Disturbed
creative nonfiction by Sheila McEntee
~
I am out for a walk just after dawn, taking spritely steps, my dog keeping pace beside me. In the cool, late-summer morning, I breathe deeply, anticipating the good day ahead. As always, I’ve written a lengthy list of things to accomplish, which I recount as I walk: return emails, send invoices, pay mortgage, get groceries, and on and on.
~
We hear no footfall. He is like a ghost, hovering just above our heads. We first hear his voice, but it is soft, and neither of us can make out his words. We turn, still seated, and look at him. His face is aged and grizzled, with several days’ growth of grey beard. His eyes are a soft, denim blue, and in them I see fear and confusion.
“I’m sorry, I can’t help you,” I tell him. I motion with my eyes to my friend, saying, “Let’s go.”
~
For many moments the bird and I pause on the gravel, each in our own distress. My thoughts range to a notion I’ve considered, uncomfortably, in recent weeks: Have I become an automaton, early to rise and armed with a list, who relishes the deep satisfaction of a checked-off thing, and who is, ultimately, reluctant to be disturbed?
I look at the man and say nothing. I feel somehow disoriented, like I’ve been shaken awake from a pleasant dream I did not want to end. For many more moments, I say nothing.

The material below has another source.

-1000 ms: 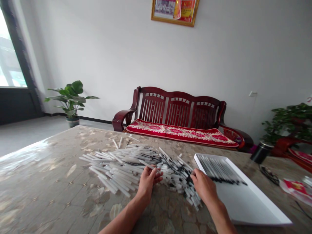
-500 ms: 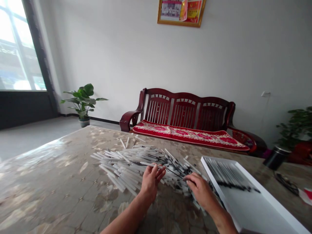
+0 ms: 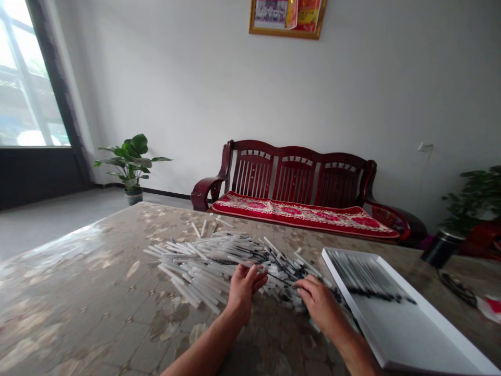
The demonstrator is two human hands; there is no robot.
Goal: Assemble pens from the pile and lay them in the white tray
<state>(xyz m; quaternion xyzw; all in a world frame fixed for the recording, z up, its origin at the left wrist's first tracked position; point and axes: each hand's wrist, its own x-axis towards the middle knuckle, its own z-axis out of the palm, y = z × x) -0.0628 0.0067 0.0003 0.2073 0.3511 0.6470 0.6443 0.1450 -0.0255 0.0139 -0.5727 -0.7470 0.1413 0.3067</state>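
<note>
My left hand is closed, with a whitish pen barrel pinched between thumb and fingers and its end sticking out to the left. From its right side a thin dark pen refill runs toward my right hand, whose thumb and fingers pinch its far end. Whether the refill sits inside the barrel is hard to make out. Both hands are over the near edge of a loose pile of whitish barrels, with small black and clear parts mixed in on the right.
To the right lies a shallow white tray, with a row of pens at its far end, black tips toward me. A black cylinder and a cable are beyond it. A wooden bench stands behind the patterned table.
The hands keep nearly the same pose, with the barrel and refill still between them. The whole view has shifted slightly.
</note>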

“I need help,” he says. “Can you call the police?”
Just 50 yards behind us is a police station. It sits adjacent to the downtown plaza.
“The police station is right there,” I tell him matter-of-factly, pointing with a sweep of my arm.

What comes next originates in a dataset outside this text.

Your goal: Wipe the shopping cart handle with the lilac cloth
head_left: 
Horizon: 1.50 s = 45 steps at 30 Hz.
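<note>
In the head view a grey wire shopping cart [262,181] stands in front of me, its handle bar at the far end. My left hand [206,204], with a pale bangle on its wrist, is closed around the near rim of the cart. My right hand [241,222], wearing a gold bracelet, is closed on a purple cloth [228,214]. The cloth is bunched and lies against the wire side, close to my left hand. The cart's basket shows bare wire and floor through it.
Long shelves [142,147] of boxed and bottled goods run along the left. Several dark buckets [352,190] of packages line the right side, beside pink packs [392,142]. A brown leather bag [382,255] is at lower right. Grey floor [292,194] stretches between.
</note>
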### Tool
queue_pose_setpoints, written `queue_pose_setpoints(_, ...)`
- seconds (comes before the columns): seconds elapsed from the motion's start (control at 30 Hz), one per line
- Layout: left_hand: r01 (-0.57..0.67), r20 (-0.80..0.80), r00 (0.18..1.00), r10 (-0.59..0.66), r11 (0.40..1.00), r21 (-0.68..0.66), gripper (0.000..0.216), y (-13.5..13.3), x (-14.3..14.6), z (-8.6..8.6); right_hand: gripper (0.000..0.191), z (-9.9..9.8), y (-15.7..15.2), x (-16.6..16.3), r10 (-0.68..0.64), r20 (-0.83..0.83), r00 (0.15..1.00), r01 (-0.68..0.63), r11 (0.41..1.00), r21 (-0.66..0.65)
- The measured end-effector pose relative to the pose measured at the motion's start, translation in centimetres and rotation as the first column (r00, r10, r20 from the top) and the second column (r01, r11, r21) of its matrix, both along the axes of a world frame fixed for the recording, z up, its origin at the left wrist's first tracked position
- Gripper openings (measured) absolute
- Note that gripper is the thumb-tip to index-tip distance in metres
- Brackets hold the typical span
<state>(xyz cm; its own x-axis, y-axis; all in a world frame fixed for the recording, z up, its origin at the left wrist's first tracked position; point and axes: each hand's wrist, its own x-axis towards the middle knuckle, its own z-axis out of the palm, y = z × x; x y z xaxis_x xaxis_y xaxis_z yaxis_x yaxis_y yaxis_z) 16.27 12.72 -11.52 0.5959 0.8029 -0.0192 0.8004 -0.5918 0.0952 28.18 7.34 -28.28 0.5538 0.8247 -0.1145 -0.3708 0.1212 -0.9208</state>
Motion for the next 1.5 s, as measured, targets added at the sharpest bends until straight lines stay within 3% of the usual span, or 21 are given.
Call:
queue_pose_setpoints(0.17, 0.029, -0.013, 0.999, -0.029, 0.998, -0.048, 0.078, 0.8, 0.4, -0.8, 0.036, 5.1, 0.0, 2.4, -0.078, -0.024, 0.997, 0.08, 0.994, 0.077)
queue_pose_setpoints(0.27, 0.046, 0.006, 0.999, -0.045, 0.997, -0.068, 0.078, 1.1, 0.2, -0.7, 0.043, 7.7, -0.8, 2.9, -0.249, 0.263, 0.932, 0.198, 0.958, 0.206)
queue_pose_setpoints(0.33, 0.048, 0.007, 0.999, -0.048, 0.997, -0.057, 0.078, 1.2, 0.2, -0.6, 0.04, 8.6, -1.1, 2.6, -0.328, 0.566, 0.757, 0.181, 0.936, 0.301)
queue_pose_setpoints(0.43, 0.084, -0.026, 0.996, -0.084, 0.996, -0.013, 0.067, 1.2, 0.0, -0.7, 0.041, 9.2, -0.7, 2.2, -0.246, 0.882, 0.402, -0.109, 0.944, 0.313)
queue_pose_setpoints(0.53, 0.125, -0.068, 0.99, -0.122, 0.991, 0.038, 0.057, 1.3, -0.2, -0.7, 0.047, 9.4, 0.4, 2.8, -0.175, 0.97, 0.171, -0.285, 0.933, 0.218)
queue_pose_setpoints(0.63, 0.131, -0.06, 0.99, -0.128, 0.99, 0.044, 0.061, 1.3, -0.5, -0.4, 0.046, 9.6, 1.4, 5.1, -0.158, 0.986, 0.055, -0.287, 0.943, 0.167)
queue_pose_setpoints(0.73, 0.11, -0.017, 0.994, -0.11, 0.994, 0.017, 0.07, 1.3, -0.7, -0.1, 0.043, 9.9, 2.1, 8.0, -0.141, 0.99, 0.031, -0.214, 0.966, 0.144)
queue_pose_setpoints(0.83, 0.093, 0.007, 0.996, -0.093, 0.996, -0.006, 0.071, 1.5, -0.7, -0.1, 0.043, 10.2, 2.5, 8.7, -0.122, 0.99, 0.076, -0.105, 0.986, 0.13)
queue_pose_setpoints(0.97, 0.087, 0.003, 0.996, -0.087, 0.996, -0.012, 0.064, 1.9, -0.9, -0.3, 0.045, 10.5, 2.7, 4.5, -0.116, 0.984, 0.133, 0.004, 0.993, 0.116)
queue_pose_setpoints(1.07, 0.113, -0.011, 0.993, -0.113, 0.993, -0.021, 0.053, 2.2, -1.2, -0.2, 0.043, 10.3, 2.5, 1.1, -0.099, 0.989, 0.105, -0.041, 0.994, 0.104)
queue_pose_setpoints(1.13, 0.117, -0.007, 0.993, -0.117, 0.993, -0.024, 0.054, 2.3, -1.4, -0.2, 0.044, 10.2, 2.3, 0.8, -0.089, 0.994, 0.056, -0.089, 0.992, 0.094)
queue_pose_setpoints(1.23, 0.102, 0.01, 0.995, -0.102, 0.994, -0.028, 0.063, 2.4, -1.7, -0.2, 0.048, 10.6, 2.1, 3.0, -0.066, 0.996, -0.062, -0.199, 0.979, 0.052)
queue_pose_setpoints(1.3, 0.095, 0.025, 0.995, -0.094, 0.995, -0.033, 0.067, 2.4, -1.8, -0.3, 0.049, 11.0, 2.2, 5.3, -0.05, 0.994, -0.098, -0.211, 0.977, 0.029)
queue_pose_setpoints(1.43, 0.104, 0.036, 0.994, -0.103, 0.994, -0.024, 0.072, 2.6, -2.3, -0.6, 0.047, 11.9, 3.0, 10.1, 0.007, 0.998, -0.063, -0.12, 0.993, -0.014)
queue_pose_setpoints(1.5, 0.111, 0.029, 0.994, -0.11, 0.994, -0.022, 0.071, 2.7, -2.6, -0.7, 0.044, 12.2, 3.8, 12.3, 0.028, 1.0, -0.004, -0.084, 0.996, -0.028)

“I went and there’s nobody there,” he says. His pleading eyes search my face.
I look at the police station and, incredibly, on this Saturday night, it is shuttered. There is only soft light behind the windows. No one goes in or comes out.
I look at the man and say nothing. I feel somehow disoriented, like I’ve been shaken awake from a pleasant dream I did not want to end. For many more moments, I say nothing.
“I’ve got cancer in my head,” the man says. “I need help.”
Just then, another concert-goer, a clean-cut, balding, 40-something man in crisp jeans and a green cotton shirt, steps up behind us and says, “Is there a problem here, ladies?”
~
In winter, robins travel in flocks of thousands. As the weather warms, we see them in our yards, hopping about, seeking worms and seeds in spring-damp soil. Indeed, they are common, and to wildlife watch groups, a species of “low concern.” That is why, when I call the local veterinary hospital that treats wild birds and ask “Do you take injured robins?” I do not expect a “yes.” Yet, the one I hear is so emphatic, I hang up quickly. I put an old towel in a box. I grab a pair of gloves.
When I return to the neighbor’s parking pad, I see that the bird has moved only a few feet. I reach down gently for it, but it alludes me time and again, finally hopping across the street and into a deep patch of English ivy in front of a white picket fence. The bird sinks into the ivy and disappears. I can tell it is there only by the quivering of one tender, new leaf.
~
We tell the jeans-clad man that the old man needs help, but the police station is closed. The old man’s eyes meet those of the younger one and they trade puzzled looks.
~
Now morning traffic has picked up. I begin to doubt if I can capture the bird by myself. I go back home again and call a friend who lives around the corner. In minutes she is at my door. We slip on gloves and head up the street. When we reach the ivy, we crouch down together. I point out the leaf that is now barely quivering.
~
We watch as the old man pushes his walker up the accessible ramp to the police station door, where there is an overhang. Perhaps he will stay there the night, so that in the morning, someone will find him and help him.
~
~
At home, after the concert, I climb into bed. My dog follows me, curling himself snugly at the foot. I think about the old man lying on the concrete in front of the police station. I wonder if anyone will find him in the morning and help him—offer him a hot cup of coffee, a kind word. I imagine him drifting into his day unmoored, like a neglected rowboat tossed by a storm, not knowing from one moment to the next what the tide will bring. As I lie awake, the few words I said to him—“I can’t help you”—haunt me. After a long while, I fall asleep, considering life’s blessings and cruel turns, and what it means, for some, to be alone.
Sheila McEntee is a writer, editor, and naturalist living in Charleston, West Virginia. Her essays have been featured in Stonecrop Review; The Brevity Blog; Woods Reader; A COVID 19 Anthology; and Voices on Unity: Coming Together, Falling Apart, among other publications, and also aired on West Virginia Public Radio. Sheila wrote for Wonderful West Virginia magazine for many years and from 2006 to 2014 was that publication’s editor. She was raised in Cheverly, Maryland, and Hingham, Massachusetts, but says she’s done a lot of growing up since moving to West Virginia in 1989. Her first book of essays, Soul Friend and Other Love Notes to the Natural World, is forthcoming from Blackwater Press in early 2025.